Ten years ago, University of Minnesota sociologists conducted a study that found that atheists were the most disliked group of people in the United States. New research conducted these days offers a theory about why religious minority groups, especially atheists, are disliked in the United States. The research team comprises of Department of Sociology professors Penny Edgell, Douglas Hartmann and Joseph Gerteis, and graduate student Evan Stewart. The survey was conducted by GFK Group, with just over 2,500 people participating. They used data from a nationally representative survey to analyze anti-atheist sentiment in the U.S. in 2014. They found that anti-atheist sentiment is very strong, persistent, and driven in part by moral concerns about atheists and in part by agreement with cultural values that affirm religiosity as a constitutive moral grounding of citizenship and national identity.

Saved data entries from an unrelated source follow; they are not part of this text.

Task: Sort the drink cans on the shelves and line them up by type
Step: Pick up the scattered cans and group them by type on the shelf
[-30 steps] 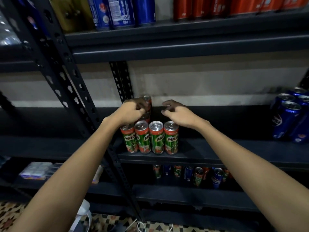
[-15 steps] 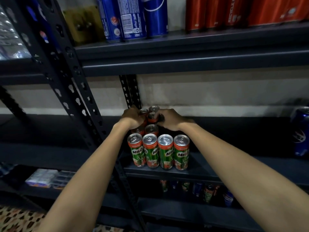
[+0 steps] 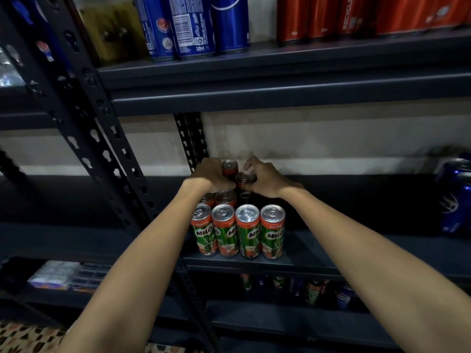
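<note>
My left hand (image 3: 212, 174) and right hand (image 3: 265, 178) each grip a rear Milo can (image 3: 245, 180) on the middle shelf (image 3: 318, 261). Front row (image 3: 238, 231) is aligned; mixed cans (image 3: 313, 291) below remain unsorted.

Two hands (image 3: 212, 174) (image 3: 265, 179) in view.
Milo cans (image 3: 248, 230): eight countable; four in front row nearer than hands, two just behind, two at fingertips.
Blue cans (image 3: 188, 24) above hands: three.
Blue cans (image 3: 456, 200) far right of hands: two.
Red cans (image 3: 356, 14) above right hand: count unclear.
</note>
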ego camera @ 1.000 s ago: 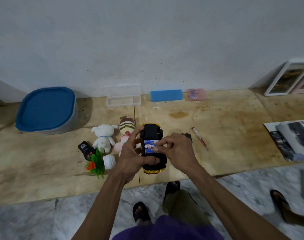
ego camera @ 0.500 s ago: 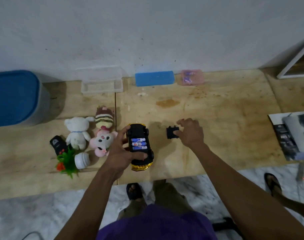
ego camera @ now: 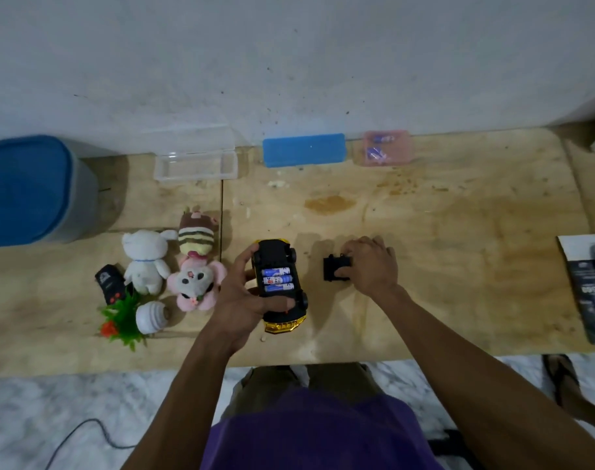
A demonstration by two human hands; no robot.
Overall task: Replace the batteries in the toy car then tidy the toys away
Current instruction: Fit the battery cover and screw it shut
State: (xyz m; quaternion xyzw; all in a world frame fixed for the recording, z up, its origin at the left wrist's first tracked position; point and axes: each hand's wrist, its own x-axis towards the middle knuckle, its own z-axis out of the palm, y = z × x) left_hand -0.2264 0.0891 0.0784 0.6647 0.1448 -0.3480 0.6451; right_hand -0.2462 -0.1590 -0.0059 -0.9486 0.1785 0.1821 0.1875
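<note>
magazine [ego camera: 591,286] at the table's [ego camera: 458,212] right edge, blue sponge [ego camera: 303,149] by the wall [ego camera: 289,56]

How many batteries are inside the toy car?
3. They lie side by side in the car's open underside: top battery, middle battery, bottom battery. The left hand holds the car; none looks hidden.

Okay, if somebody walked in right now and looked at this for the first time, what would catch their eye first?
Probably the upturned toy car in the middle, held by the left hand, with three blue batteries showing in its open underside. Just to its right, the right hand rests on a small black cover lying on the wooden board. To the car's left sits a cluster of plush toys, and a big blue-lidded bin stands at far left.
</note>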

This research came to these numbers:
40% of Americans disapprove of non-religion;
33% of respondents fall into a broad “religious nones” category: 3.8% as atheist, 3.5% as agnostic, 7.1% as “spiritual but not religious” and 18.5% as “nothing in particular; and
27% of Americans say that atheists “don’t share my morals or values.”
Among the “religious nones” category, participants in the research had more positive attitude towards people who are “spiritual but not religious” and they are more negative about those people who say they have no religion. All this is due to the belief that religiosity is central for civic virtue and that sense of good and evil is rooted in Christianity and religious traditions of the American people.
This research also shows that Muslim-Americans are in some cases more distrusted than the non-religious. Negative attitudes toward Islam are not only higher than those toward any other religious or non-religious group, but are also rising at a faster rate. According to data from 2003, nearly 40 percent of respondents said they believed atheists don’t agree with their vision of American society and about 26 percent said the same about Muslims. Data collected ten years later, shows that about 42 percent of respondents say atheists don’t share their vision of American society and the percent of Americans who say the same about Muslims has risen to 45.5 percent.
To conclude, the attitudes of Americans toward religious minority groups have not changed much in the past decade. Atheists, agnostics, spiritual but not religious people, they are all considered to be cultural outsiders in the United States. On the other side, there are Muslim-Americans people who are also disliked in the U.S. Future research will show whether these negative attitudes will continue to change and in whose favor.